Comparative Analysis of Machine Learning Models for Email Spam Detection

https://doi.org/10.47194/ijgor.v6i3.392

Authors

  • Mugi Lestari
  • Yasir Salih Department of Mathematics, Faculty of Education, Red Sea University, SUDAN
  • Alim Jaizul Research Collaboration Community, Bandung, Indonesia

Abstract

The development of information technology has driven a significant increase in the use of email as a primary communication tool across various sectors. Spam emails have become a serious issue that can disrupt productivity and threaten data security as well as user privacy. Conventional rule-based spam filtering systems are no longer considered effective in countering increasingly sophisticated and adaptive spam attack patterns. A more dynamic and accurate approach is required through the utilization of Machine Learning. This study aims to analyze and compare the performance of several Machine Learning algorithms in detecting spam emails, namely Extra Trees Classifier, Random Forest, Support Vector Machine (SVM) with an RBF kernel, and CatBoost. The methodology involves data acquisition from the SMS Spam Collection Dataset, data preprocessing through text cleaning and feature extraction using Term Frequency–Inverse Document Frequency (TF-IDF), followed by model training and evaluation using Accuracy, F1 Score, and ROC AUC metrics.
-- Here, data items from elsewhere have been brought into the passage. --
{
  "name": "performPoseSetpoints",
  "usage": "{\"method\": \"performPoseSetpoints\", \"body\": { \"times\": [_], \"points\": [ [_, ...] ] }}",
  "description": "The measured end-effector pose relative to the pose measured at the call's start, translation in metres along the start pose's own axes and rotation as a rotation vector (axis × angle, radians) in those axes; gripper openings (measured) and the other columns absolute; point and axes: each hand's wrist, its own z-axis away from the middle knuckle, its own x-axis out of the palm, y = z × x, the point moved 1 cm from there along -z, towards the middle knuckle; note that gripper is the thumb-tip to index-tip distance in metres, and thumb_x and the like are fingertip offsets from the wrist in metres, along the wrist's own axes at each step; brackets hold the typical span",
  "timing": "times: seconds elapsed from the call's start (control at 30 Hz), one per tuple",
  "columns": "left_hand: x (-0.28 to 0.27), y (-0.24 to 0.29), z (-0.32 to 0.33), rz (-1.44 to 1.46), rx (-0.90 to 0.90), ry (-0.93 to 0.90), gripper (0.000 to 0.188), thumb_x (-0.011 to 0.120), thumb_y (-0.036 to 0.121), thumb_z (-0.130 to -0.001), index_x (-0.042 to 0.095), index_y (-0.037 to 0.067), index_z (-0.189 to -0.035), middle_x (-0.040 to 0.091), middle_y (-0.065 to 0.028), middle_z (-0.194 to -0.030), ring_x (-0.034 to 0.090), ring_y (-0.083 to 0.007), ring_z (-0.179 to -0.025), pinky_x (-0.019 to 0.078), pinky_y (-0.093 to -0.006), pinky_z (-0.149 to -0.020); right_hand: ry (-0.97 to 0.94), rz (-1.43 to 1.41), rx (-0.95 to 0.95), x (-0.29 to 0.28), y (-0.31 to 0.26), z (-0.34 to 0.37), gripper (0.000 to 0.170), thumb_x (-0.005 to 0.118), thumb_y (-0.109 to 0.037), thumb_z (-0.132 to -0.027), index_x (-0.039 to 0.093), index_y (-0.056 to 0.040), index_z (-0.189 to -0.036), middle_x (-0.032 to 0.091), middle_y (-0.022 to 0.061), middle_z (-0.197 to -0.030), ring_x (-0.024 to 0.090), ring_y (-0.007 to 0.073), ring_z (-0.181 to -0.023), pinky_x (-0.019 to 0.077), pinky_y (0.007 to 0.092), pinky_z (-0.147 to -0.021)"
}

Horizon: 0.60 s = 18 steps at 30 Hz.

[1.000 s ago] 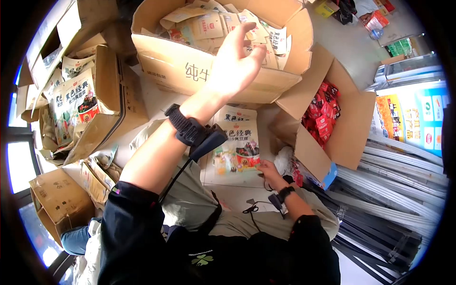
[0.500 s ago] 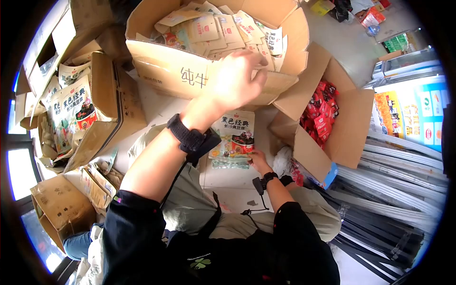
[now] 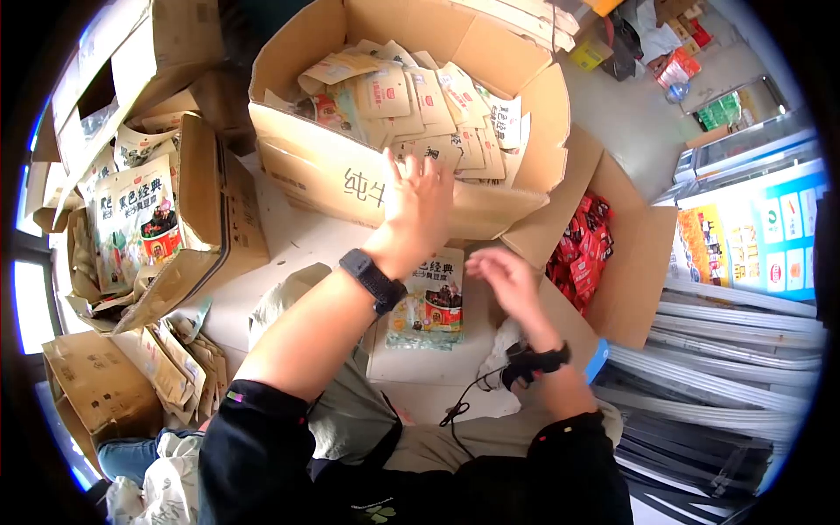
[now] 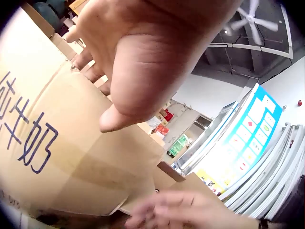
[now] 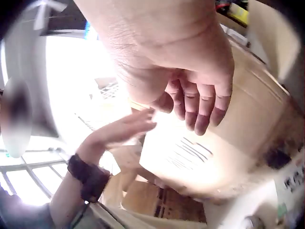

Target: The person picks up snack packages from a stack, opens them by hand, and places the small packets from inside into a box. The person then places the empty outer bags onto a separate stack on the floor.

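Observation:
My left hand is at the near rim of a large carton, fingers extended and spread toward the rim. In the left wrist view, its thumb lies across the carton's handwritten front. My right hand hovers just right of a printed food pouch, its fingers loosely bent around nothing. The pouch lies face up on the pale floor between my knees and the carton, with a clear-edged layer at its lower end. Inside the carton is a heap of similar paper pouches.
At right stands an open carton of red packets. Long pale rails lie beside it. A carton of printed pouches is at left, with a smaller box below it. A black cable trails near my lap.
My right hand has let go of the pouch's lower edge and moved up and forward. My left hand has come from over the large carton to its near rim. The view has shifted slightly.

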Motion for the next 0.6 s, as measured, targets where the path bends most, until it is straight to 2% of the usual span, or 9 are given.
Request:
{"method": "performPoseSetpoints", "body": {
  "times": [0.03, 0.2, 0.3, 0.37, 0.43, 0.5, 0.53, 0.57, 0.6],
  "points": [
    [-0.005, 0.002, 0.000, 0.023, 0.000, -0.114, 0.059, 0.062, 0.023, -0.081, 0.043, -0.001, -0.132, 0.050, -0.0193, -0.126, 0.042, -0.0367, -0.126, 0.0231, -0.0616, -0.109, -0.027, 0.051, -0.083, -0.011, -0.029, -0.011, 0.019, 0.051, -0.009, -0.098, 0.060, 0.0039, -0.108, 0.068, 0.0102, -0.098, 0.064, 0.0159, -0.091, 0.0520, 0.0298, -0.083],
    [0.011, 0.022, 0.007, -0.136, -0.072, -0.030, 0.060, 0.065, 0.027, -0.079, 0.045, -0.003, -0.128, 0.051, -0.0187, -0.122, 0.044, -0.0364, -0.122, 0.0304, -0.0570, -0.106, -0.092, 0.322, -0.286, -0.048, -0.167, -0.090, 0.022, 0.051, -0.012, -0.098, 0.061, 0.0033, -0.110, 0.067, 0.0074, -0.093, 0.064, 0.0144, -0.086, 0.0518, 0.0283, -0.080],
    [0.012, 0.028, 0.014, -0.256, -0.116, -0.019, 0.051, 0.056, 0.023, -0.086, 0.046, -0.002, -0.129, 0.050, -0.0189, -0.123, 0.043, -0.0372, -0.123, 0.0342, -0.0566, -0.103, -0.109, 0.471, -0.175, -0.058, -0.205, -0.169, 0.022, 0.052, -0.012, -0.096, 0.062, -0.0008, -0.113, 0.068, 0.0080, -0.093, 0.064, 0.0128, -0.085, 0.0510, 0.0259, -0.077],
    [0.005, 0.027, 0.015, -0.274, -0.114, -0.051, 0.051, 0.055, 0.023, -0.086, 0.046, -0.002, -0.130, 0.050, -0.0189, -0.124, 0.042, -0.0375, -0.124, 0.0345, -0.0566, -0.103, -0.152, 0.728, -0.259, -0.063, -0.201, -0.232, 0.023, 0.056, -0.013, -0.092, 0.063, 0.0002, -0.109, 0.069, 0.0104, -0.092, 0.066, 0.0177, -0.084, 0.0518, 0.0292, -0.076],
    [0.004, 0.030, 0.014, -0.284, -0.115, -0.115, 0.052, 0.054, 0.025, -0.087, 0.045, -0.001, -0.132, 0.049, -0.0185, -0.126, 0.041, -0.0384, -0.125, 0.0349, -0.0567, -0.103, -0.096, 1.293, -0.354, -0.041, -0.186, -0.288, 0.022, 0.057, -0.013, -0.088, 0.064, -0.0004, -0.104, 0.069, 0.0134, -0.091, 0.067, 0.0243, -0.083, 0.0524, 0.0352, -0.076],
    [0.001, 0.031, 0.015, -0.294, -0.104, -0.134, 0.052, 0.053, 0.025, -0.088, 0.044, -0.001, -0.132, 0.048, -0.0192, -0.126, 0.040, -0.0386, -0.126, 0.0351, -0.0572, -0.103, -0.237, 1.324, -0.364, -0.032, -0.143, -0.330, 0.023, 0.055, -0.015, -0.085, 0.067, -0.0014, -0.099, 0.069, 0.0163, -0.086, 0.067, 0.0255, -0.076, 0.0526, 0.0365, -0.072],
    [0.001, 0.031, 0.015, -0.283, -0.101, -0.154, 0.052, 0.052, 0.025, -0.088, 0.044, -0.001, -0.132, 0.047, -0.0196, -0.127, 0.040, -0.0386, -0.126, 0.0352, -0.0573, -0.103, -0.320, 1.244, -0.059, -0.028, -0.116, -0.349, 0.021, 0.055, -0.013, -0.083, 0.068, -0.0031, -0.097, 0.070, 0.0170, -0.089, 0.067, 0.0269, -0.080, 0.0520, 0.0375, -0.074],
    [-0.002, 0.031, 0.015, -0.300, -0.093, -0.168, 0.052, 0.052, 0.026, -0.088, 0.044, -0.001, -0.132, 0.047, -0.0196, -0.127, 0.040, -0.0387, -0.127, 0.0353, -0.0572, -0.103, -0.380, 1.180, -0.217, -0.029, -0.082, -0.363, 0.021, 0.057, -0.014, -0.082, 0.069, -0.0042, -0.096, 0.069, 0.0179, -0.092, 0.066, 0.0274, -0.085, 0.0511, 0.0382, -0.077],
    [-0.005, 0.030, 0.016, -0.318, -0.088, -0.186, 0.052, 0.052, 0.026, -0.088, 0.044, 0.000, -0.132, 0.046, -0.0196, -0.127, 0.040, -0.0388, -0.127, 0.0353, -0.0572, -0.103, -0.401, 1.289, -0.121, -0.021, -0.065, -0.364, 0.024, 0.058, -0.017, -0.082, 0.069, -0.0040, -0.099, 0.069, 0.0181, -0.095, 0.065, 0.0284, -0.089, 0.0502, 0.0392, -0.080]
  ]
}}
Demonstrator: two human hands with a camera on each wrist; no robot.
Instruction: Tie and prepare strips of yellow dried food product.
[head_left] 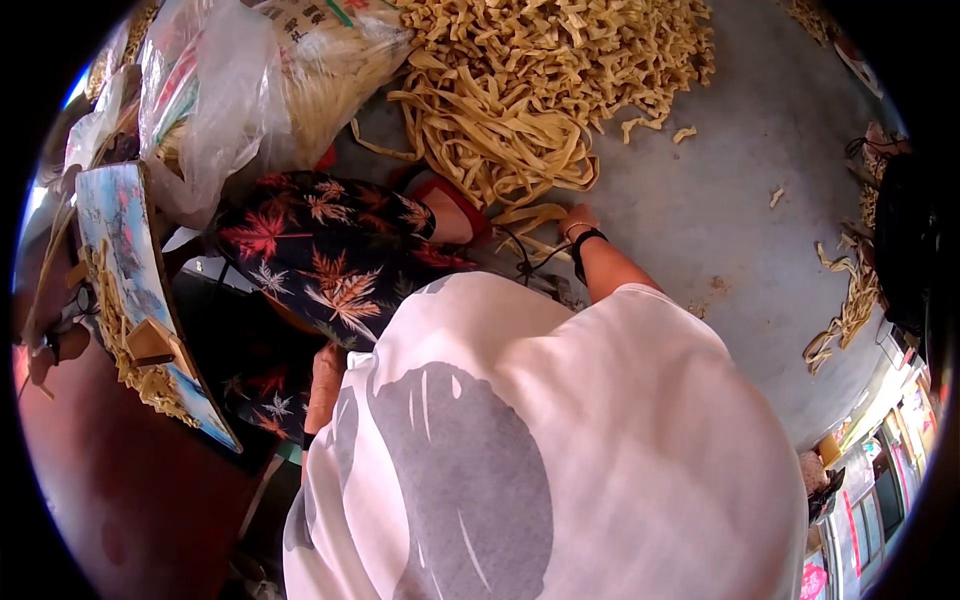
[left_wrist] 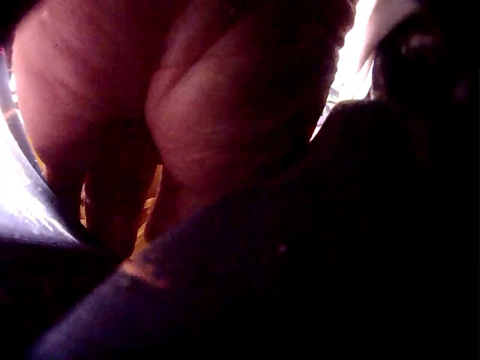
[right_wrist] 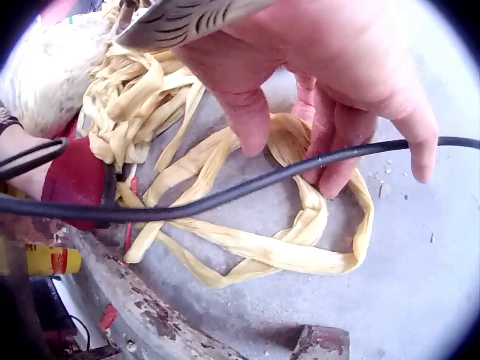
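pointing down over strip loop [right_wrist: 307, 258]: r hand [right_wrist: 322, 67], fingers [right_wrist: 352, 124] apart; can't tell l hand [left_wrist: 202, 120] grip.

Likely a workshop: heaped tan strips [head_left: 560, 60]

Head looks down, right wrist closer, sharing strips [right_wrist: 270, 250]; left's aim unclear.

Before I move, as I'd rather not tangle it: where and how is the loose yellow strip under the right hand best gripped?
Probably pinch the strip at the bend beneath the right hand, coming from above: its loops lie low on the floor, and thumb and fingers show on either side of that bend.
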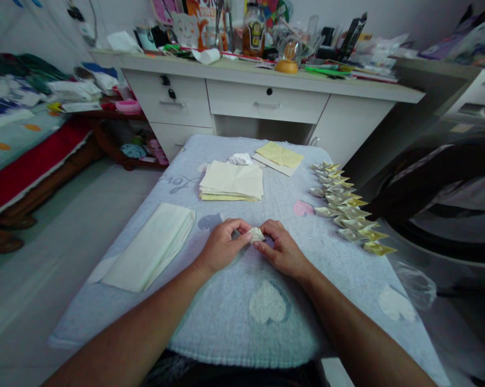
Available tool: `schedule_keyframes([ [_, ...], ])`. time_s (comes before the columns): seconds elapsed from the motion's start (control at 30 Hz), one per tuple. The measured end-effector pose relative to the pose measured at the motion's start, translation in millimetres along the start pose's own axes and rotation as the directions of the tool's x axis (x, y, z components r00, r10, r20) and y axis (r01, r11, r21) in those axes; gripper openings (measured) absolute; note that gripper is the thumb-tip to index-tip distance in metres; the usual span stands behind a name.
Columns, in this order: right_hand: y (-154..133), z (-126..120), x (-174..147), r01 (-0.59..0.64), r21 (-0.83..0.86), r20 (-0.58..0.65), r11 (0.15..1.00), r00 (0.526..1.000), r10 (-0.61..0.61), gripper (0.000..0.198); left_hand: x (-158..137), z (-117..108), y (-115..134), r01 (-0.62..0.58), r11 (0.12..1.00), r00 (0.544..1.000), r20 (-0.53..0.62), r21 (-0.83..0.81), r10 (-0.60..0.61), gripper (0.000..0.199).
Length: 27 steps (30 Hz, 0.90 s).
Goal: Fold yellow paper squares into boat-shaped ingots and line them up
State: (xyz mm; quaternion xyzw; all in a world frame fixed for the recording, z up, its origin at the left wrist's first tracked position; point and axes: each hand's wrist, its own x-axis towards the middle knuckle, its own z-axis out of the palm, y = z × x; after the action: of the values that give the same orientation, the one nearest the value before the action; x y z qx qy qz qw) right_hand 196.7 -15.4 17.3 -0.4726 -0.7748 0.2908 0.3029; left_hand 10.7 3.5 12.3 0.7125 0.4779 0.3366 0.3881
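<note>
Between my two hands is a small folded piece of pale paper, held just over the cloth-covered table. My left hand pinches its left side with thumb and fingertips. From the right, my right hand grips the other side the same way. Beyond my hands lies a stack of cream and yellow paper sheets. A long folded bundle of pale paper rests to the left of my left hand. Several small folded paper boats stand in rows along the table's right side.
Behind the stack are a crumpled white tissue and a yellow creased sheet over a white one. A white desk with a cluttered top borders the far edge. A bed is at left, a washing machine at right.
</note>
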Motion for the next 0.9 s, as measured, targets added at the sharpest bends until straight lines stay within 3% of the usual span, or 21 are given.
schedule_keyframes([
  [0.33,-2.5,0.4,1.4,-0.007,0.085,-0.012,0.996,1.000,0.008,0.027,0.7,-0.6,-2.6,0.052,0.987,0.998,0.025,-0.154,-0.049,0.017],
  [0.7,-4.5,5.4,2.1,-0.057,0.120,-0.034,0.991,0.998,0.061,0.033,-0.7,0.1,-2.3,0.032,0.975,0.999,0.045,-0.219,-0.022,0.015],
  [0.9,-1.3,6.8,2.6,0.012,0.126,-0.029,0.992,1.000,-0.009,0.032,1.0,-1.3,1.0,0.009,0.978,0.999,0.049,-0.208,0.002,0.017],
])
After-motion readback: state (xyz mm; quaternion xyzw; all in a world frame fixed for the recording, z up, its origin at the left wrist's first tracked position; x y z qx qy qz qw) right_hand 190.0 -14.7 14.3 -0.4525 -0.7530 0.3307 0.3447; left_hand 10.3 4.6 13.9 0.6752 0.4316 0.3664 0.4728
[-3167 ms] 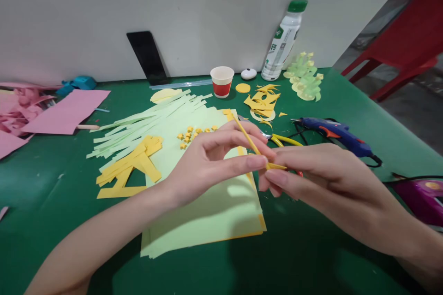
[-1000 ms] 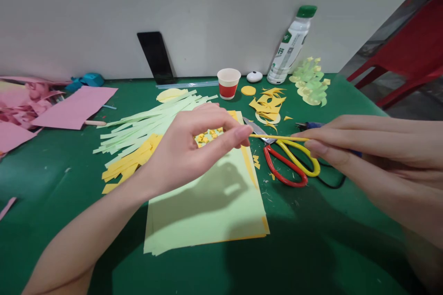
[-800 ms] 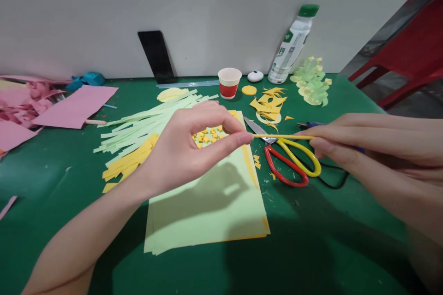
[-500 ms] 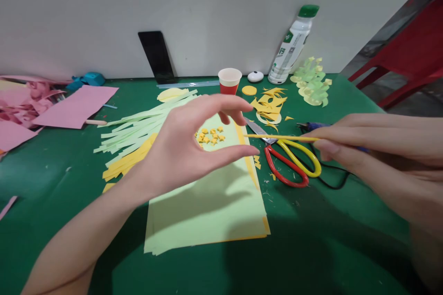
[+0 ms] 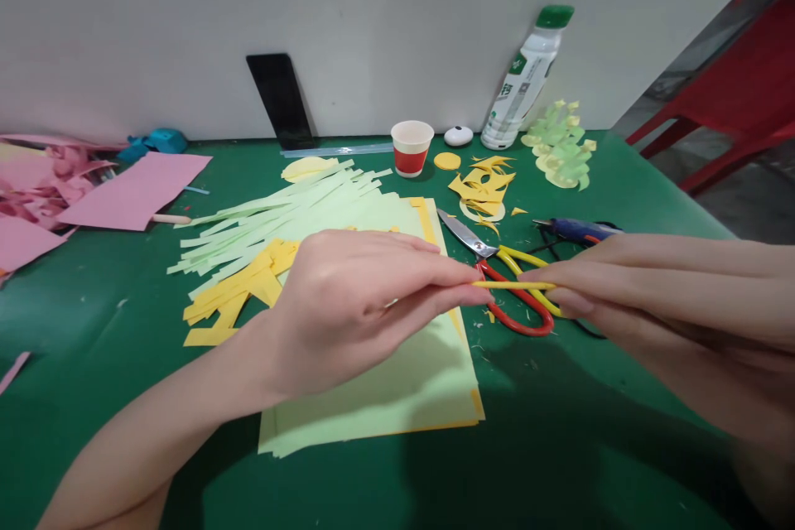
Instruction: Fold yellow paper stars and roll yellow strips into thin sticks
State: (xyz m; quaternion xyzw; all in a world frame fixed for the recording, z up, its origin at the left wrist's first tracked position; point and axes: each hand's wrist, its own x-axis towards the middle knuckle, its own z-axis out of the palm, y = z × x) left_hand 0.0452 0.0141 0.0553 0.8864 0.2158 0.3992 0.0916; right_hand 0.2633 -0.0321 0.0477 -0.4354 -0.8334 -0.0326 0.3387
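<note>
A thin yellow paper strip (image 5: 514, 286) is stretched level between my two hands, seen edge-on. My left hand (image 5: 373, 306) pinches its left end between thumb and fingers. At the other end my right hand (image 5: 658, 290) grips it the same way. Under my left hand lies a stack of pale green paper (image 5: 373, 397) with orange sheets showing at its edge. Small folded yellow stars on the stack are mostly hidden behind that hand. Scissors (image 5: 469, 233) with one red and one yellow handle lie behind the strip, partly covered by my right hand.
Green strips (image 5: 267, 211) and yellow strips (image 5: 229, 298) lie left. Behind are a red-and-white paper cup (image 5: 411, 151), yellow scraps (image 5: 488, 186), a leaning bottle (image 5: 525, 83) and a leaning phone (image 5: 279, 99). A blue-handled tool (image 5: 568, 229) lies right, pink paper (image 5: 137, 195) far left.
My left hand has moved down and right, closing from a wide-open curve onto the strip's left end. My right hand has lowered slightly with the strip.
</note>
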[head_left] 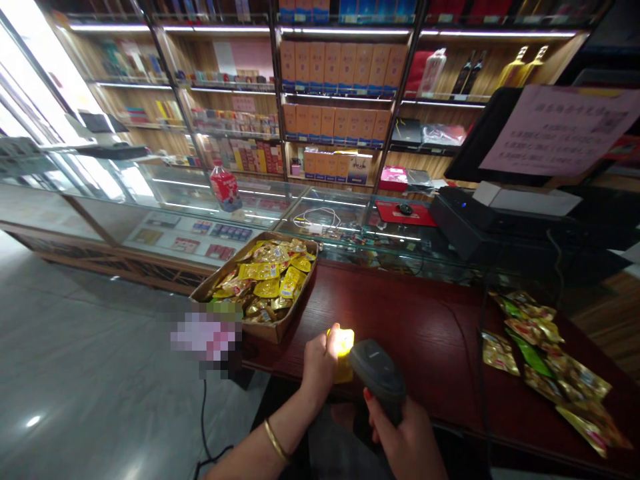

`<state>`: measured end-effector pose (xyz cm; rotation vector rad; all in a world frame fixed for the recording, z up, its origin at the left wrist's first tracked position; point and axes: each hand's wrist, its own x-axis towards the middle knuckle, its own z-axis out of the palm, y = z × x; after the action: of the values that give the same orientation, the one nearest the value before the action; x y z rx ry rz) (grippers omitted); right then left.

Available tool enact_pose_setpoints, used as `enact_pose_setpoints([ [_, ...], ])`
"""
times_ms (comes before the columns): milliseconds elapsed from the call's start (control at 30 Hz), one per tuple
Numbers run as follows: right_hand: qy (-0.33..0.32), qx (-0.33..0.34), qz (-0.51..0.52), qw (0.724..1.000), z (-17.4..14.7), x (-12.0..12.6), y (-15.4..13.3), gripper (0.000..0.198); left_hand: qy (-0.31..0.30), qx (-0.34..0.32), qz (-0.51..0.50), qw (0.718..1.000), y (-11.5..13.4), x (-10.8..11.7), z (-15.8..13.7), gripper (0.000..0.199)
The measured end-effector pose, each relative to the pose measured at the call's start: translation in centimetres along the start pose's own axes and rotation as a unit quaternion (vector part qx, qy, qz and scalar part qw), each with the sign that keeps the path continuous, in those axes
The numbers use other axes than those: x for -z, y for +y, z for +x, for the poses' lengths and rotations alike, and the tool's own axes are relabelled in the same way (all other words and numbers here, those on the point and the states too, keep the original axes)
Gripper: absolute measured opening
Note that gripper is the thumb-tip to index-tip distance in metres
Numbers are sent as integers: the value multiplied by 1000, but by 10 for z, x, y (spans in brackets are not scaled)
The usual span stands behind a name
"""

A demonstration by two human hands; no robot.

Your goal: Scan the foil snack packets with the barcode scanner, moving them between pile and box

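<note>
My right hand (407,433) is wrapped round the handle of a dark barcode scanner (380,373). Light falls from the scanner's head onto a yellow snack packet (344,363), which my left hand (320,367) grips by its edge over the front of the dark red wooden counter (395,313). The packet's print is washed out by the glare. Just beyond my left hand stands a cardboard box (283,331) heaped with gold and yellow snack packets (267,277). On the right of the counter lie several loose gold and green packets (550,360).
Behind the counter a glass display case (260,200) bears a red-labelled bottle (225,189), a white cable (320,217) and a computer mouse (405,209) on a red mat. A checkout terminal (480,133) stands right. A black cord (481,373) crosses the counter. Stocked shelves (345,97) line the wall.
</note>
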<state>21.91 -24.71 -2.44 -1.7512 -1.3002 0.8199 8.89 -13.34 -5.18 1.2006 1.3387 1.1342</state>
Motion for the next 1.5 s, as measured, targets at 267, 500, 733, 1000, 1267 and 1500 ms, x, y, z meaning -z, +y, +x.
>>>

The results show that the Extra Trees Classifier achieved the best performance, with an Accuracy of 97.29%, an F1 Score of 0.8814, and a ROC AUC of 0.9868. Tree-based ensemble models, particularly Extra Trees and Random Forest, demonstrated superior capability in maintaining a balance between precision and recall. The SVM (RBF) recorded the highest AUC value but presented a trade-off in the form of a higher number of False Negatives. The findings of this research serve as a reference for the development of more adaptive and effective Machine Learning–based spam detection systems.

Published

2025-08-25